◆ REQUIREMENT ◆
Go through the entries below and say how many lines hold the word "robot". Nothing else is needed.

◆ DATA SUPPLIED ◆
- Opening Delimiter -
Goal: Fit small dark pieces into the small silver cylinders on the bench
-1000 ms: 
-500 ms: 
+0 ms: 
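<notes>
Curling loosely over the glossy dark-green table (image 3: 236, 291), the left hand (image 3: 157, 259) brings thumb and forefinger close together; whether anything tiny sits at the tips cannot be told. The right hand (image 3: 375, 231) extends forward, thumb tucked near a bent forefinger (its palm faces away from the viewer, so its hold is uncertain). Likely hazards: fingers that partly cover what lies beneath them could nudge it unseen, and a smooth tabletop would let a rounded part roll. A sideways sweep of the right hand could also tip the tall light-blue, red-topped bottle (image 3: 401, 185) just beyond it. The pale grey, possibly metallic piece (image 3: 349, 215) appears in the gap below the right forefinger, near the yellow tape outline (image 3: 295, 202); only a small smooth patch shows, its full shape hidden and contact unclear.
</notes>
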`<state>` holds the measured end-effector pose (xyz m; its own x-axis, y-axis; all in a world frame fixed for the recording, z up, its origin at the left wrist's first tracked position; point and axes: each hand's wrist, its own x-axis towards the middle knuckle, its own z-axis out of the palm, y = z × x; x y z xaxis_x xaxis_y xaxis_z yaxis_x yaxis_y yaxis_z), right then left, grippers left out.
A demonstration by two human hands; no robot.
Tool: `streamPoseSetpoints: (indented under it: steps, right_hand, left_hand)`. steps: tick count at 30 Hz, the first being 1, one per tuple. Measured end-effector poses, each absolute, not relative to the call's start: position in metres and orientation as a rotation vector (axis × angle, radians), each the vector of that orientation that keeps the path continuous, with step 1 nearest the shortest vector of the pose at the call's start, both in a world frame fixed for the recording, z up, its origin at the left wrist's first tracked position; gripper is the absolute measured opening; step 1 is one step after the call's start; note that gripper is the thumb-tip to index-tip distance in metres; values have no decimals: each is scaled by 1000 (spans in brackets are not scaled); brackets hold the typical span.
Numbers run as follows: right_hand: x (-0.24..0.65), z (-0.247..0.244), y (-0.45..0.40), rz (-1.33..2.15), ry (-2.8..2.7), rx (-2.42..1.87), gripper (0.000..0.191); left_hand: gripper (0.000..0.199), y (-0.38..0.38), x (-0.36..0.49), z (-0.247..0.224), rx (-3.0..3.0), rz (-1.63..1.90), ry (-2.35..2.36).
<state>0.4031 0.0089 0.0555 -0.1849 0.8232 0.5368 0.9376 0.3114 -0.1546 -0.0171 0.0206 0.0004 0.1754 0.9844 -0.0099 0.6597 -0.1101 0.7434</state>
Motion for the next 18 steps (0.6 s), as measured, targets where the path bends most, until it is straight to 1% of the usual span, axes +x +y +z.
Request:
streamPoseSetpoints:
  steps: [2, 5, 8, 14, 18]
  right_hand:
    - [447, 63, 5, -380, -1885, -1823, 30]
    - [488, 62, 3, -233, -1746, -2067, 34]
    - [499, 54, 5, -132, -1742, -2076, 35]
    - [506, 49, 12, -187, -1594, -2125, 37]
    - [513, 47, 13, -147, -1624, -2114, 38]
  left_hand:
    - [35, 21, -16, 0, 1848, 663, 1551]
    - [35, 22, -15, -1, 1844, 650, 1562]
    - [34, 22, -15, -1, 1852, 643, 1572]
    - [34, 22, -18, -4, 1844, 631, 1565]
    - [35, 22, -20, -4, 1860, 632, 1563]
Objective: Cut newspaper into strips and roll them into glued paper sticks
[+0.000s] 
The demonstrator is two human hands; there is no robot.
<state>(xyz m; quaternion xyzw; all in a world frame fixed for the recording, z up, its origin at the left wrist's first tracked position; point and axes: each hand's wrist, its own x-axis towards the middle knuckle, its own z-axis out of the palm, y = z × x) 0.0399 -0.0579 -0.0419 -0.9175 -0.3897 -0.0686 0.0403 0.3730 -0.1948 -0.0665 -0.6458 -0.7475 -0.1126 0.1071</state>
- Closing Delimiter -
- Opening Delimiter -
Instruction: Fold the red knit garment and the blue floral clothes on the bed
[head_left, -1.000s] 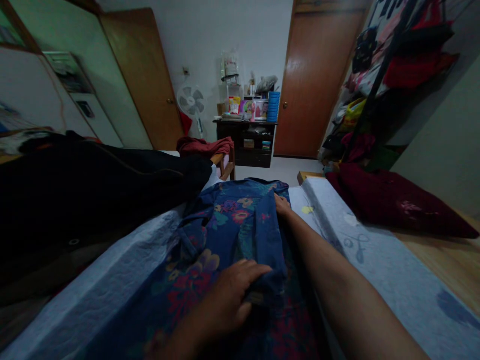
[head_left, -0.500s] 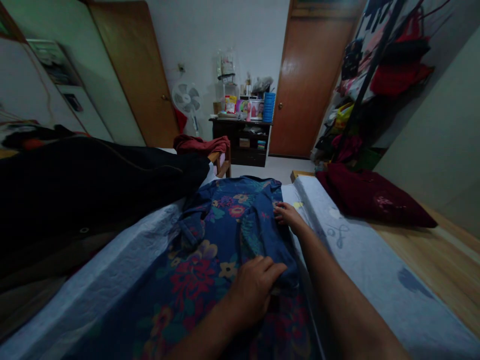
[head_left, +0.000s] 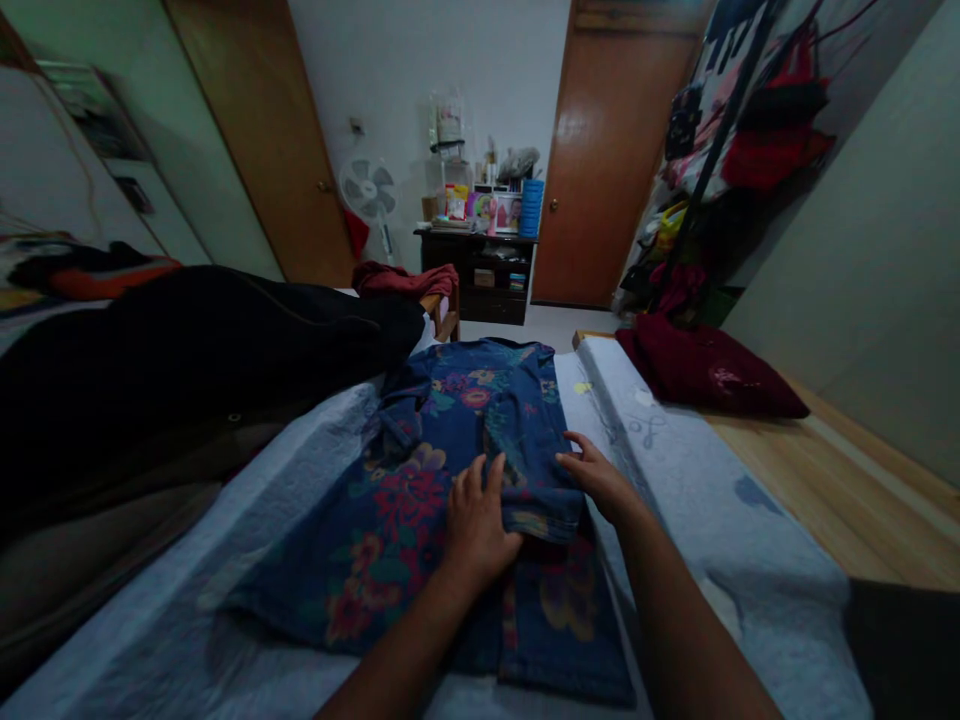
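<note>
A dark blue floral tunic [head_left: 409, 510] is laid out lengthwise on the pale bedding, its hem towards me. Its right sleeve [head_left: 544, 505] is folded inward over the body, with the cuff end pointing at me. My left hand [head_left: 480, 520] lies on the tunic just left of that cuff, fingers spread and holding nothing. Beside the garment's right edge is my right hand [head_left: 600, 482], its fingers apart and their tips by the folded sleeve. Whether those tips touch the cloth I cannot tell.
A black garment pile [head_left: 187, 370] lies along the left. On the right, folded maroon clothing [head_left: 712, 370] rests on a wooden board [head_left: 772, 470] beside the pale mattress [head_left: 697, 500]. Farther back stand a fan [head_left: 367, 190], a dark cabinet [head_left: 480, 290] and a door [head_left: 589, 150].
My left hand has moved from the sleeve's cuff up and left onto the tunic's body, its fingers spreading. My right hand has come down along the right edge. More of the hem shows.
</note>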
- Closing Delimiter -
◆ RESULT ◆
2